Alejandra obtained her Ph.D. in 2012 from the Biomedical Sciences Program at the National University of Mexico (UNAM). Since her Ph.D., she has been focused on developing bioinformatic tools, and strategies to study gene regulatory mechanisms, most of the developed tools are now part of the Regulatory Sequence and Analysis Tools suite (RSAT, http://rsat.eu/). Currently, using computational approaches, her research will incorporate functional genomics data into Genome Wide Association Studies (GWAS), aiming to identify variants that lead to misregulation of gene expression.
Alejandro Reyes, PhD
Alejandro Reyes is a postdoctoral research fellow in Rafael Irizarry’s laboratory at Dana-Farber Cancer Institute and Harvard T.H. Chan School of Public Health. He is interested in (1) understanding how transcript isoforms contribute to cellular phenotypes and disease conditions and (2) integrating multi-omic data to unravel molecular cancer phenotypes. In order to ensure reproducibility of results, he implements analyses in documented workflows, software packages and graphic interphases. He contributes to the Bioconductor project.

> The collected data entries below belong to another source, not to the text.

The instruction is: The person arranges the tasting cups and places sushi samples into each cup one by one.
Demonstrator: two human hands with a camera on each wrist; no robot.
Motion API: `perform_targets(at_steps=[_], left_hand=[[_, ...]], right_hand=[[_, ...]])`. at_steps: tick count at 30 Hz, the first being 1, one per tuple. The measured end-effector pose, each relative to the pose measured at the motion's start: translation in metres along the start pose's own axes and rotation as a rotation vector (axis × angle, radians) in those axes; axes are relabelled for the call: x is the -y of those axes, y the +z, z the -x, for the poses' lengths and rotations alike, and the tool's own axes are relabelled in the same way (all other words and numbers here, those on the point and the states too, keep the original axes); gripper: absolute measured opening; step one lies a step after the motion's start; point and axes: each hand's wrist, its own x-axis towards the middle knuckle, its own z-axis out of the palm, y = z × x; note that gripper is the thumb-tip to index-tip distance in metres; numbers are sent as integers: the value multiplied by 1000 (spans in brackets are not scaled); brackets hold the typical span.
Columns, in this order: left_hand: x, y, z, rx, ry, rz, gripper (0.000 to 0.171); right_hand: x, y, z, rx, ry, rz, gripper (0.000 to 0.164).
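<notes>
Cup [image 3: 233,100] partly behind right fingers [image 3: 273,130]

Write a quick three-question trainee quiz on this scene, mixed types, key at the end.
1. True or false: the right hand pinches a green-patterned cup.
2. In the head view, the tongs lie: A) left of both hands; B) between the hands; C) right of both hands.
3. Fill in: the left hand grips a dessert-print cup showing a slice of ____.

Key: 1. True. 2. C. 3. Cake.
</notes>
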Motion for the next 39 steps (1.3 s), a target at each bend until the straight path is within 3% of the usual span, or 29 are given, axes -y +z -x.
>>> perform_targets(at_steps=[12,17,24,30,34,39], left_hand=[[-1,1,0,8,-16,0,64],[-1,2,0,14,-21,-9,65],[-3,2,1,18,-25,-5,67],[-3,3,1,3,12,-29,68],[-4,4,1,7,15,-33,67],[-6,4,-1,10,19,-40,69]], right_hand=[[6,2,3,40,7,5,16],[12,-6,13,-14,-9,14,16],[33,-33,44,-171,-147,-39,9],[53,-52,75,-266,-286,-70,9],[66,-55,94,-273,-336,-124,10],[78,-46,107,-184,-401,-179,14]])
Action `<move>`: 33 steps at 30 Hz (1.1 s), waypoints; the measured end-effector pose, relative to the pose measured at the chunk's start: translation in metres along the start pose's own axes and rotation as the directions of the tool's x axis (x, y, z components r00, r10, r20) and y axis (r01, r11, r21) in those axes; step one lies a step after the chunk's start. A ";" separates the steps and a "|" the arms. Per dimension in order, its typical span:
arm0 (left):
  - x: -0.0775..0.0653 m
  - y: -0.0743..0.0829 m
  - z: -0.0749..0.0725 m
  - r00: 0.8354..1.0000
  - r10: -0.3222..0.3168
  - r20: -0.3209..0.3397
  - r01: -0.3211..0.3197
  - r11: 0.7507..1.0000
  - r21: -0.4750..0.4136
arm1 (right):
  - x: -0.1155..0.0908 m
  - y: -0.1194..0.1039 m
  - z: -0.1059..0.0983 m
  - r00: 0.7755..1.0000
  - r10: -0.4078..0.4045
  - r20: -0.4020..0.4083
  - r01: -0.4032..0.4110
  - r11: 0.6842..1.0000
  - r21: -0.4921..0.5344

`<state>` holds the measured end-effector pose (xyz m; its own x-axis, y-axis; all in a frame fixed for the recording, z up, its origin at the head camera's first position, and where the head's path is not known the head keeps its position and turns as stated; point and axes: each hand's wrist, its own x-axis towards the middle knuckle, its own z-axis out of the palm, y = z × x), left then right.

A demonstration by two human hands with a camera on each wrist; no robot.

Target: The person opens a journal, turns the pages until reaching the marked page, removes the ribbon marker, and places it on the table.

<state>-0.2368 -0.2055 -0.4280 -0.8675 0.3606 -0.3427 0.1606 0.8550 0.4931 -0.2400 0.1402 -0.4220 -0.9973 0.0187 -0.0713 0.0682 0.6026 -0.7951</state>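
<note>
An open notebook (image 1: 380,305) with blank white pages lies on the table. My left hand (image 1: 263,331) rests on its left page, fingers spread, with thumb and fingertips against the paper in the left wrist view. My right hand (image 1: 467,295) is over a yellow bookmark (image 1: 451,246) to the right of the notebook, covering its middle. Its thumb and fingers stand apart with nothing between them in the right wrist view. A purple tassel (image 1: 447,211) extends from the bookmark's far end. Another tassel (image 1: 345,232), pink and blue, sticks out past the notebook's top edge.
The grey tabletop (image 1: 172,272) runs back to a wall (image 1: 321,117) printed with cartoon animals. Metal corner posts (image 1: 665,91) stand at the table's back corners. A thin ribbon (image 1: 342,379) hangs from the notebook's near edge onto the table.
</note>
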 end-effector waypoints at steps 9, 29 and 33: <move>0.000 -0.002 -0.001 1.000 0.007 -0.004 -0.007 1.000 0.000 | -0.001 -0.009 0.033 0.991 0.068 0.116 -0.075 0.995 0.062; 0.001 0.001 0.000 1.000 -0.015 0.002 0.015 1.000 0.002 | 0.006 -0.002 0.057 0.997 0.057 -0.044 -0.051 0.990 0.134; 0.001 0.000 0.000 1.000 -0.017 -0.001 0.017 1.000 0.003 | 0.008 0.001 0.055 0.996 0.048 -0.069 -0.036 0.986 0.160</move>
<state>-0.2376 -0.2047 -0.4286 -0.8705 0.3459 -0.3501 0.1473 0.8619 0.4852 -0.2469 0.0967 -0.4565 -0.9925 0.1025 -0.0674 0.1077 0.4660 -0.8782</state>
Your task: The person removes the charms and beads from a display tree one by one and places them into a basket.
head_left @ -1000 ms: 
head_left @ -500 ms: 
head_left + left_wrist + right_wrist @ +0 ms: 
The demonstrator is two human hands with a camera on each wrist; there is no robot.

Leonardo Collado-Torres, PhD
Leonardo is a data scientist working with Andrew Jaffe at the Lieber Institute for Brain Development. He uses R packages daily and contributes to the Bioconductor project. Leonardo is interested in high-throughput genomics assays such as RNA-seq, developments in R and helping others get started in their R journey. He has been learning & teaching about R since 2008 and is a co-founder of the LIBD rstats club.